Saturday, June 4, 2011

Wes and Patience

I remember how changed my brother was upon his return from basic training. There were the usual things you'd expect: more disciplined, more mature, very focused, etc. But I was shocked to see how patient he had become.   Driving home late one night after a concert, the gas gauge hit 'E' when we were 30 miles from home with no gas station near us. I had to preach the next morning so I was 'freaking out' a bit about the situation. I didn't like the thought of spending the night on the side of the road in the January air. My brother, on the other hand, was completely calm, even jovial. He began to blast the heat and speed up. I inquired as to why he was acting like an idiot. His response was classic Wes, "Dude, if I'm about to sleep in this car, I want to coast as far as I can and I want this thing to be warm!" We ended up making it home miraculously. Honestly, there is no way in hell that car should have made it home. Wes and I refer to this incident as "The Night of the Fuel Gauge".

I'm learning now why Wes is the way he is. Part of it is his personality. Outside of my wife, Wes is my best friend in the entire world. I'd leave today and bankrupt myself if I knew he needed help and I could get there. As you grow up, you learn to love your siblings and cherish them. This just comes with maturity. But you also learn to admire your siblings, even those that are younger than you. Wes is a calm dude, not much affects him. There's a saying in the Army, "Embrace the suck." It means what it says. When things suck, just embrace it. You're not going anywhere anyway. Wes exemplifies what it means to "Embrace the suck."

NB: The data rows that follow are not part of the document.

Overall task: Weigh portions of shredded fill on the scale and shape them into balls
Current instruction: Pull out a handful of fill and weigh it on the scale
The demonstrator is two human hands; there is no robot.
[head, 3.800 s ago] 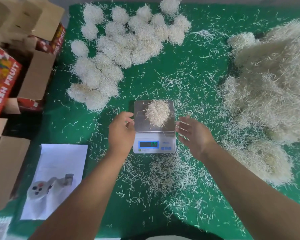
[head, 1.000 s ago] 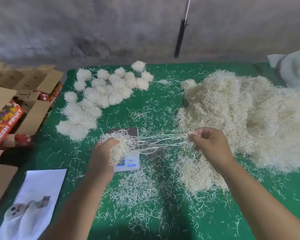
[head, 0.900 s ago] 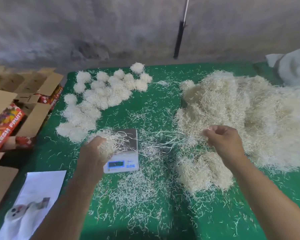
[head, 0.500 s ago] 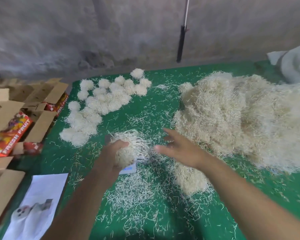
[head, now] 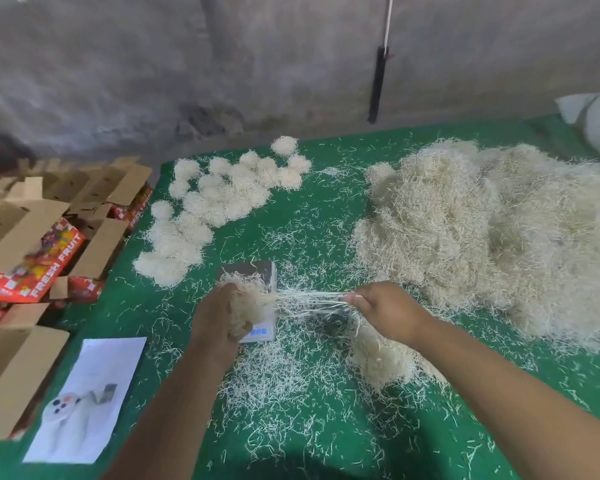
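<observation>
Item: my left hand (head: 215,317), fingers curled round a pale, fluffy clump of shredded fill (head: 248,299), held above the small grey digital scale (head: 261,271). The clump hides most of the pan and the blue display.

Item: my right hand (head: 387,311), fingers pinched together on a bundle of long pale strands (head: 309,296) drawn taut sideways out of the clump.

Item: green cloth-covered surface (head: 302,223), littered with loose shreds, thickest just in front of the scale.

Item: large heap of cream shredded fill (head: 482,233), on the right of the surface, with a smaller mound (head: 381,358) near my right forearm.

Item: cluster of round finished balls of fill (head: 219,202), far left of the surface, touching one another, well apart from the heap.

Item: open brown cardboard cartons (head: 32,216) with red "FRESH FRUIT" printing, beside the left edge.

Item: white paper sheet (head: 90,393) with a printed picture, lying flat at the near left.

Item: grey concrete wall (head: 222,64) behind, with a dark rod (head: 376,84) hanging against it.
</observation>
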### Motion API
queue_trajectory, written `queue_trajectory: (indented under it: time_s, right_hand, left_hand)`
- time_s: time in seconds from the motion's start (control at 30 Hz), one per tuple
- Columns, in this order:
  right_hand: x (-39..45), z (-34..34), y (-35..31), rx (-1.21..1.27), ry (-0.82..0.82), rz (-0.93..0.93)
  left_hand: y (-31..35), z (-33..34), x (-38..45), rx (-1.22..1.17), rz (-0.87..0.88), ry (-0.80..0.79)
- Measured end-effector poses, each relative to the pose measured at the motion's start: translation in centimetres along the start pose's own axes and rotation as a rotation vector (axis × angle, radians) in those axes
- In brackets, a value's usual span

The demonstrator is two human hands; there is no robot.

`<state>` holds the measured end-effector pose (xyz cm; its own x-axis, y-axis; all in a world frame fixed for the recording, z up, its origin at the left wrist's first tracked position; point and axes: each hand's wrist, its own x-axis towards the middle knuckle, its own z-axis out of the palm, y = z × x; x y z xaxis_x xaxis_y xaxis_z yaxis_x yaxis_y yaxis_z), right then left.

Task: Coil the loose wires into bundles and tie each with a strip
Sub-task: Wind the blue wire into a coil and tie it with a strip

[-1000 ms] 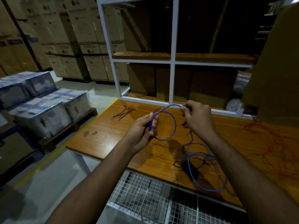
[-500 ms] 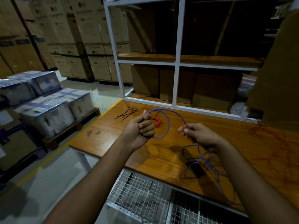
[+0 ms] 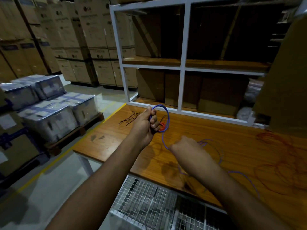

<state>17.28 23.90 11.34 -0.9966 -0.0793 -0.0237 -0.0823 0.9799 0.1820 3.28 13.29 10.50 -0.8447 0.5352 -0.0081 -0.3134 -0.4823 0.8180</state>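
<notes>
My left hand [image 3: 147,122] grips a small coil of blue wire [image 3: 167,117], held up over the wooden table [image 3: 216,135]. From the coil the wire runs down to my right hand [image 3: 184,146], which pinches it low over the table. The rest of the blue wire trails loose to the right and off the front edge. A red wire bundle [image 3: 163,127] lies on the table just behind my left hand. Dark tie strips [image 3: 130,117] lie at the table's back left. Loose red wire [image 3: 282,163] is spread on the right.
A white metal shelf frame [image 3: 182,63] stands at the table's back edge. A large cardboard sheet [image 3: 285,80] leans at the right. A wire-mesh rack [image 3: 157,205] sits below the front edge. Wrapped boxes on a pallet [image 3: 49,113] stand at the left.
My right hand slid down along the blue wire, from beside the left hand to low over the table. My left hand closed tighter on the coil. The view shifted, baring the red bundle.
</notes>
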Motion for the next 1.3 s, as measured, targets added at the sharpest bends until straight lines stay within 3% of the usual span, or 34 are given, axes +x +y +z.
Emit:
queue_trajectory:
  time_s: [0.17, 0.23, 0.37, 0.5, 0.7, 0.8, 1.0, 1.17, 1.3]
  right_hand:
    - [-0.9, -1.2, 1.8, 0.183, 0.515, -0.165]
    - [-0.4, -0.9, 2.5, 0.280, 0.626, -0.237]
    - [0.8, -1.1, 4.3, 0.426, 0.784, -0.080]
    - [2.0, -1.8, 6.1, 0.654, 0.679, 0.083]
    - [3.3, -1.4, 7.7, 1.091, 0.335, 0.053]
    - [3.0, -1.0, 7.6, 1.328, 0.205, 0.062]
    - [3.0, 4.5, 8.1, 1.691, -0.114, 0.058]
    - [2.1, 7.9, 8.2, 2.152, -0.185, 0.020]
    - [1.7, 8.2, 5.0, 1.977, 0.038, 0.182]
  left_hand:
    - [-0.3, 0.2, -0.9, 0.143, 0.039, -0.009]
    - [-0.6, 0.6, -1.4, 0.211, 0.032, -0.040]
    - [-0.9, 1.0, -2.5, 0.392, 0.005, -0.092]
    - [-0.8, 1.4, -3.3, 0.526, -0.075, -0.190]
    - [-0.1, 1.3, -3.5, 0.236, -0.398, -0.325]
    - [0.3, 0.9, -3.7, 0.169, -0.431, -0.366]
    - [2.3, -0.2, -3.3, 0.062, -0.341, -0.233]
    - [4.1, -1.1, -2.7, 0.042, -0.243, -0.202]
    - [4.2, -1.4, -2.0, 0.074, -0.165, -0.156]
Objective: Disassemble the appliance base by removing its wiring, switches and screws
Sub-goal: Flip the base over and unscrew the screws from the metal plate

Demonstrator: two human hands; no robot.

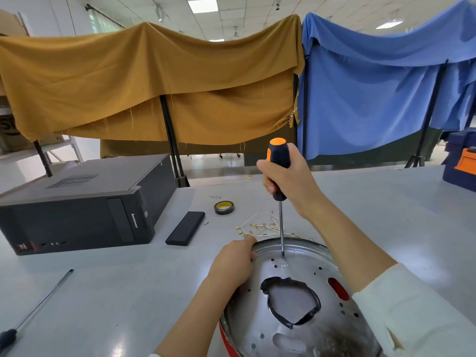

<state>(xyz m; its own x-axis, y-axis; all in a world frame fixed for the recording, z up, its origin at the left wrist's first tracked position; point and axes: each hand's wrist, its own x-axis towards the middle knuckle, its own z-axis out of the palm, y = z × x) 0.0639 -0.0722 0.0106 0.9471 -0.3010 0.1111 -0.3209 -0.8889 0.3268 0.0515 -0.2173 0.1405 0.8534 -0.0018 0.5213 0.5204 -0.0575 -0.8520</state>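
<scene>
The round metal appliance base (304, 328) lies on the grey table at the front right, with a red rim below and a tape-edged hole in its middle. My right hand (286, 176) grips the black and orange handle of a screwdriver (278, 166) held upright. Its tip touches the plate near the far rim, just above a small screw (284, 265). My left hand (235, 261) holds the plate's left rim, fingers curled over the edge. A bundle of white wires with brass terminals (262, 229) lies on the table just behind the base.
A black computer case (77, 207) lies at the left. Beside it are a flat black box (185, 228) and a tape roll (224, 207). A second long screwdriver (36, 307) lies at the front left. Ochre and blue cloths hang behind the table.
</scene>
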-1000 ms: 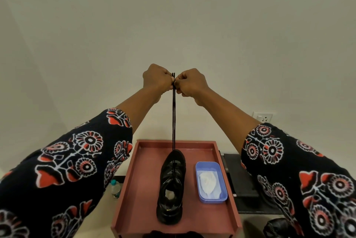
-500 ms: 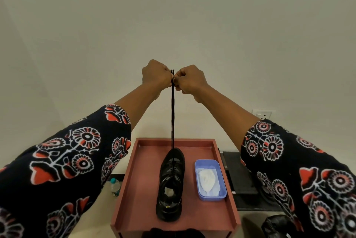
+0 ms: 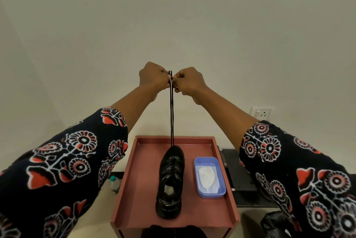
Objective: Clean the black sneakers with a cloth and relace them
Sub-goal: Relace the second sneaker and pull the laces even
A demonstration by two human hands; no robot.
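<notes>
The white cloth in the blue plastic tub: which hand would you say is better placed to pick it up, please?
Right, probably. The white cloth in the blue plastic tub lies on the right of the black sneaker, under the right hand. Both hands pinch the black lace; the left hand would cross the sneaker.

A: What's around, quick?
B: Wall socket (image 3: 261, 113) on the right wall. Small bottle (image 3: 115, 184) w/ green cap on the floor, left of the red tray (image 3: 133, 189).
A: Else?
B: Dark bench (image 3: 238, 168) right of the tray, black bag (image 3: 275, 224) near the btm right corner.
</notes>
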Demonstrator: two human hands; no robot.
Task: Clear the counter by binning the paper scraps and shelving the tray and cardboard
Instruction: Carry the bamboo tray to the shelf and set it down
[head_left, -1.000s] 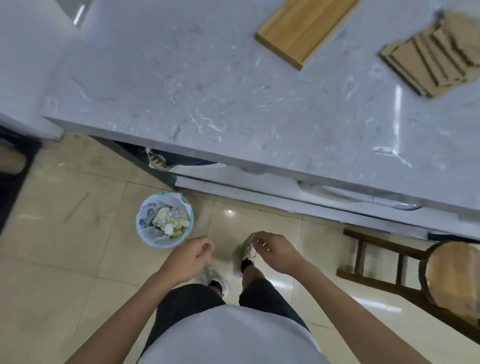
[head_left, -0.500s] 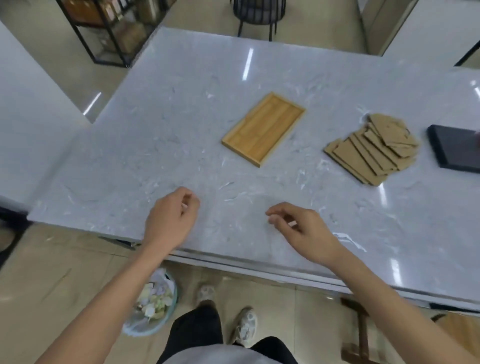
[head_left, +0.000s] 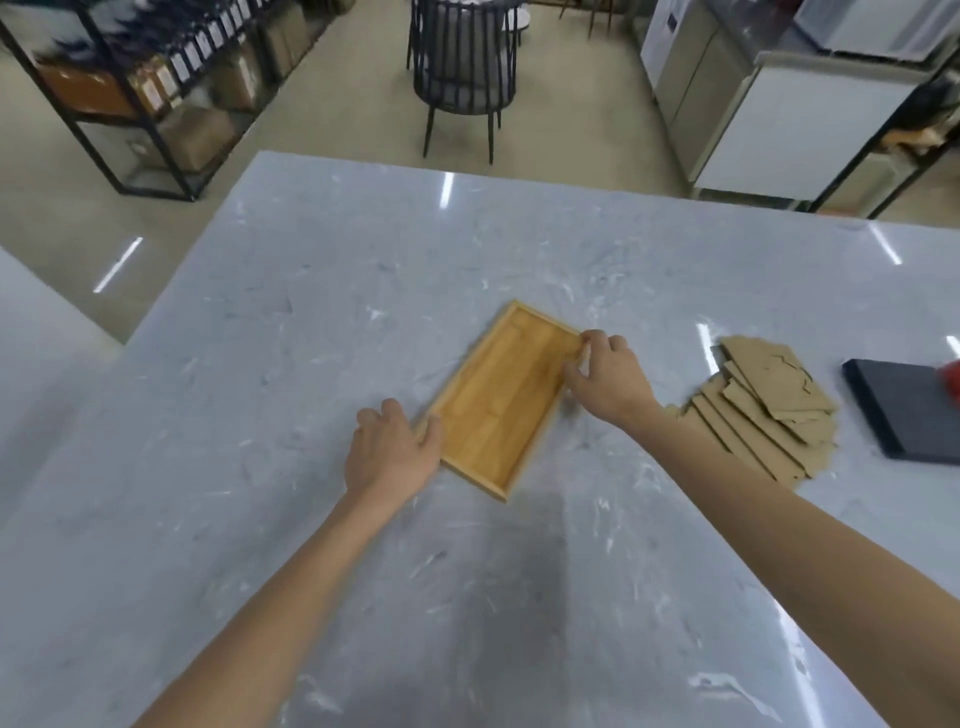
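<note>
Tray (head_left: 498, 400) flat on counter (head_left: 260, 415) — left hand (head_left: 387, 454) fingers spread on its near-left edge, right hand (head_left: 608, 382) pinching its far-right rim

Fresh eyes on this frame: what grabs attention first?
The wooden tray, lying at an angle mid-counter, with both hands on it: the left hand at its near-left corner, the right hand at its far-right corner. Right of it, a fanned pile of cardboard pieces lies on the grey marble counter, with a dark slab beyond at the right edge.
</note>
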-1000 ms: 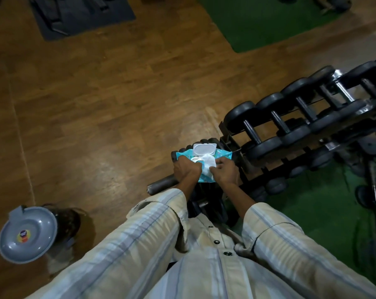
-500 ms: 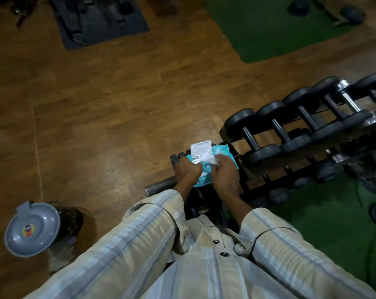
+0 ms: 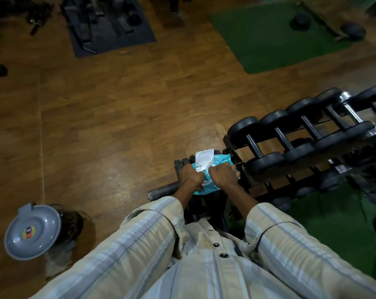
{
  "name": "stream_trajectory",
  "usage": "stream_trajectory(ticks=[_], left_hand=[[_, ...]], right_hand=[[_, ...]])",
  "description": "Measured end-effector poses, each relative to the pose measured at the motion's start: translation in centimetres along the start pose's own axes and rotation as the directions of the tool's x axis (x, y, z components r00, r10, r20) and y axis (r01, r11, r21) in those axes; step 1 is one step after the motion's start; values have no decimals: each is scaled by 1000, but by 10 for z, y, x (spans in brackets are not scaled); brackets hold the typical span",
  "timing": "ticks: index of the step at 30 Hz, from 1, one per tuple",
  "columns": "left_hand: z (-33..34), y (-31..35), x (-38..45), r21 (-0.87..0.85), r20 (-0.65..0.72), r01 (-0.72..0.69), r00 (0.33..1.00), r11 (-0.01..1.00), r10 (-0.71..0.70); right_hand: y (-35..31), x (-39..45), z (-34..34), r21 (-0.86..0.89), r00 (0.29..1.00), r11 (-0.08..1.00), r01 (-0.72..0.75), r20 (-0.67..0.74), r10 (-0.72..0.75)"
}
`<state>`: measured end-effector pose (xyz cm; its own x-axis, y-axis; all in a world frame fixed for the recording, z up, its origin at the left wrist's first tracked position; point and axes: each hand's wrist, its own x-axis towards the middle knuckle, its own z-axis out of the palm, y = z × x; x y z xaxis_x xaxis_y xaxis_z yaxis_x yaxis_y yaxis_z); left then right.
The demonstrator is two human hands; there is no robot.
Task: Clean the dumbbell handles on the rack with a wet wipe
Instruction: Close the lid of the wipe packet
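A teal wet-wipe pack point(image 3: 222, 159) with its white flip lid point(image 3: 204, 158) standing open lies on the near end of the dumbbell rack point(image 3: 236, 160). My left hand point(image 3: 190, 175) holds the pack's left side. My right hand point(image 3: 223, 175) rests on the pack with its fingers curled at the opening, where a bit of white wipe point(image 3: 207, 172) shows between the two hands. Black dumbbells point(image 3: 255, 145) with dark metal handles lie in rows on the rack to the right.
A grey bin with a swing lid point(image 3: 32, 231) stands on the wooden floor at my lower left. A green mat point(image 3: 267, 37) and a dark mat with gear point(image 3: 109, 24) lie farther off. A metal bar end point(image 3: 161, 190) juts out under my left wrist.
The lid stays flipped up and my hands stay on the pack. My right hand's fingers have moved onto the opening, covering most of the white wipe seen earlier. The view has tilted upward.
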<state>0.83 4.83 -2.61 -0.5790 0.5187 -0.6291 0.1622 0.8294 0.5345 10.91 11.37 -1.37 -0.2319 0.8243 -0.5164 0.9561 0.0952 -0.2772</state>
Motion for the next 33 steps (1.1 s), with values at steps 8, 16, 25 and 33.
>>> stream_trajectory(ticks=[8,16,25,33], left_hand=[[13,-10,45,-224,60,86,995,971,-74],[5,-2,35,-312,76,86,995,946,-66],[-2,3,27,-219,36,60,998,974,-53],[-10,-6,19,-208,-11,71,997,976,-74]], right_hand=[[-1,-10,1,259,963,964,65,-270,8],[1,3,7,249,975,965,85,-221,-29],[5,3,0,322,932,940,108,-362,18],[8,18,-16,115,880,890,441,-253,-403]])
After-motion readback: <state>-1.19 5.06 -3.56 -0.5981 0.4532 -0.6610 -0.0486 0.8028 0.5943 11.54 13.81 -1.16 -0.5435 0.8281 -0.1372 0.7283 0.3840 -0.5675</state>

As the S5 (Civilian-Military Affairs) for my platoon, it's my job to plan things for the platoon to foster esprit de corps. In a real unit, the S5 acts as a liaison between the military and civilian world. However, for school purposes, our platoon S5's are basically party planners (very prestigious). I received permission through the chain of command to use a certain room to hold a movie night for my platoon. Our morale is low, we needed this. After spending the entire week taking care of logistics, I was told today by the cadre, that I in fact did not have permission to use the facilities. I was livid. This project has taken my whole week and now I'm told on the day of the movie that I can't do it. I've been upset all day, until I talked to Wes.

Wes is in Iraq, that's all I'll say for opsec reasons. Hearing Wes talk about Iraq, op-tempo, morale, etc. made me realize how ridiculous and whiny I was being. The Army does not tolerate self-pity in any form. If you want to whine, do it behind closed doors. And yet, I was doing just that: wallowing in my own self-pity. Sometimes we just have to embrace the suck. Stuff goes wrong and plans get ruined. We could all learn to be like my brother and embrace the suck. So the next time life throws you a FUBAR, put the pedal to the metal, blast the heat, and smile. After all, if you're going to be here, you might as well be comfortable.


Wes after his BCT graduation at Fort Benning. He was a fuzzy at the time (PV1). We're proud of him. He's much more squared away than I, but don't tell him I said that.